◆ Work required ◆
Out of the lines below, please list those that hold the string "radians".
^^^^^^^^^^^^^^^^
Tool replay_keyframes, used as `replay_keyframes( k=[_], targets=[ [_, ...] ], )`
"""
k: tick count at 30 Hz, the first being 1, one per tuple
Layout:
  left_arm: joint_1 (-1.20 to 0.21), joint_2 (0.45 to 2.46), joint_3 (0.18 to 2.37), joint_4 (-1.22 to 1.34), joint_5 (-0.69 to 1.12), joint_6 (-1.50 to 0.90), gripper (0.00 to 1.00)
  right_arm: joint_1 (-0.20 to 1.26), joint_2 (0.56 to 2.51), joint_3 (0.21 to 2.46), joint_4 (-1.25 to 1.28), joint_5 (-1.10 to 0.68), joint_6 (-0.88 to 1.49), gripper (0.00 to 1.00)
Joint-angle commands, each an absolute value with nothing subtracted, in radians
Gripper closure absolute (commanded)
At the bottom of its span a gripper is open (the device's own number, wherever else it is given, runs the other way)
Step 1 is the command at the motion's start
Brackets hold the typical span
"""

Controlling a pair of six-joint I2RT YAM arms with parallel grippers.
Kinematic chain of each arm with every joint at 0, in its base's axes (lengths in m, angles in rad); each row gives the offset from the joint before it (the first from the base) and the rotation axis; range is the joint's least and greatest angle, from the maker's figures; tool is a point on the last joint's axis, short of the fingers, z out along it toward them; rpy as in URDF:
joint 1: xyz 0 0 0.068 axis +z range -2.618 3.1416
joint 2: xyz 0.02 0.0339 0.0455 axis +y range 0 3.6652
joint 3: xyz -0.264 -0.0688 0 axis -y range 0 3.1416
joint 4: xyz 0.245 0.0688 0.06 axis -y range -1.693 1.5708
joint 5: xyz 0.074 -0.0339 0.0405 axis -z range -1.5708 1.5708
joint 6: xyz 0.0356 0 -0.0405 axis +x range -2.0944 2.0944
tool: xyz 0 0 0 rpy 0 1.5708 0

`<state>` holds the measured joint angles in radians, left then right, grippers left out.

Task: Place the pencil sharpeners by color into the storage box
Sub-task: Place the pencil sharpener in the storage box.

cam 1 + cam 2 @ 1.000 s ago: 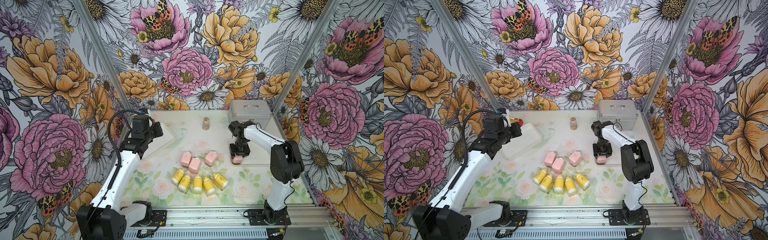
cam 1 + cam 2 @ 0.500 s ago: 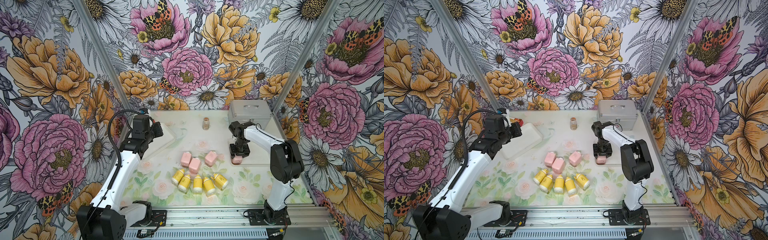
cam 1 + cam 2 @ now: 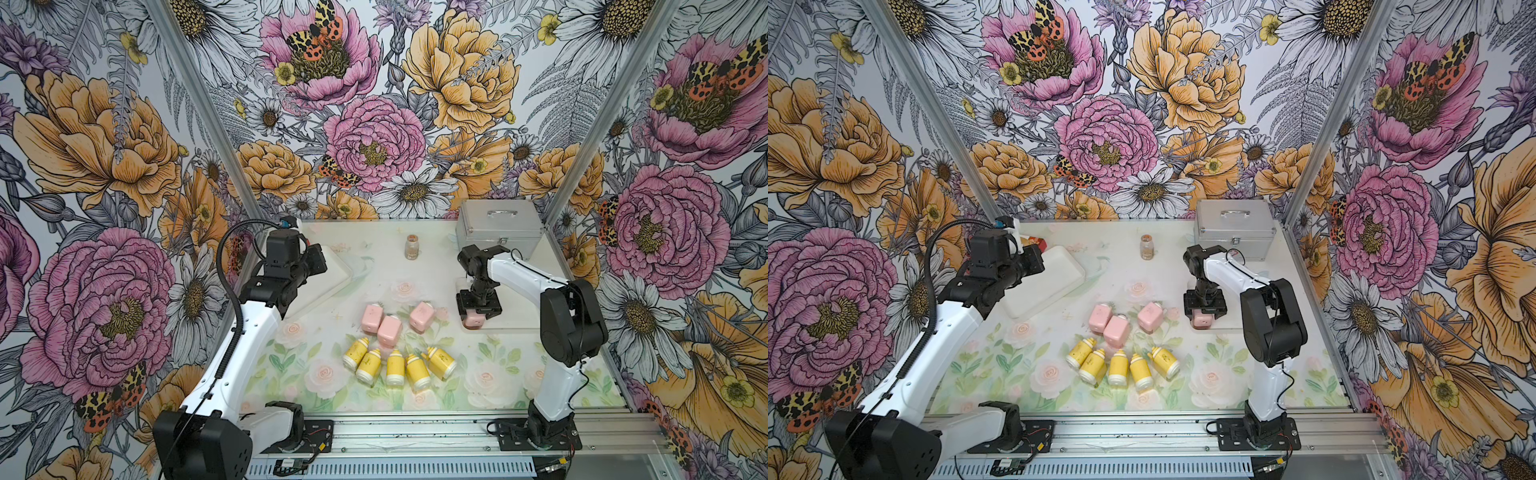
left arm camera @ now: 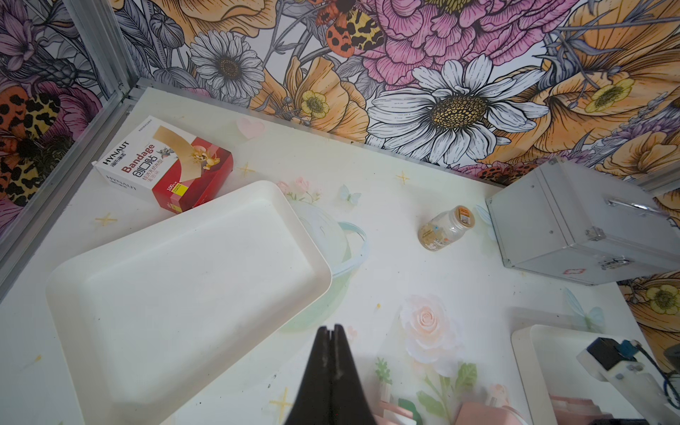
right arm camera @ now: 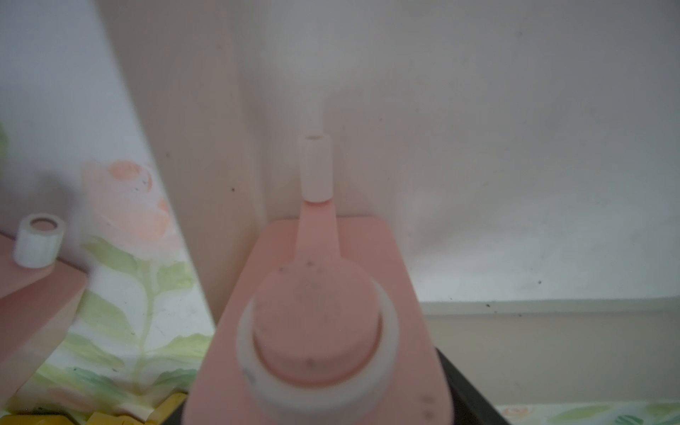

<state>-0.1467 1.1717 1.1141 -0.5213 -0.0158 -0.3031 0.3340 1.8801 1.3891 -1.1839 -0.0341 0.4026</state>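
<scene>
Straddling one pink pencil sharpener (image 5: pixel 320 279) — a smooth, round-cornered plastic block set in a corner of the shallow white storage box (image 5: pixel 552 307), likely to leave room for its colour-mates — the right gripper (image 3: pixel 475 316) may be clamped or clear, I cannot tell, while the left gripper (image 4: pixel 333 340) waits pressed together, empty.

White shells, black joint housings. Left arm (image 3: pixel 245 345): looped black corrugated cable (image 3: pixel 219 262), blue connector (image 3: pixel 285 225); left gripper (image 4: pixel 332 328), black tapered fingers (image 4: pixel 319 368). Right arm (image 3: pixel 517 272): thin black wire (image 3: pixel 584 382) at base.
</scene>
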Motion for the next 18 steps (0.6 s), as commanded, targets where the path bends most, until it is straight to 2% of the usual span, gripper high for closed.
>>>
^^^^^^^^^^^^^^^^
◆ Task response ◆
Joint-angle commands, each an absolute value with nothing subtracted, in radians
`<state>` holds the measured joint angles in radians, left then right, grippers left out.

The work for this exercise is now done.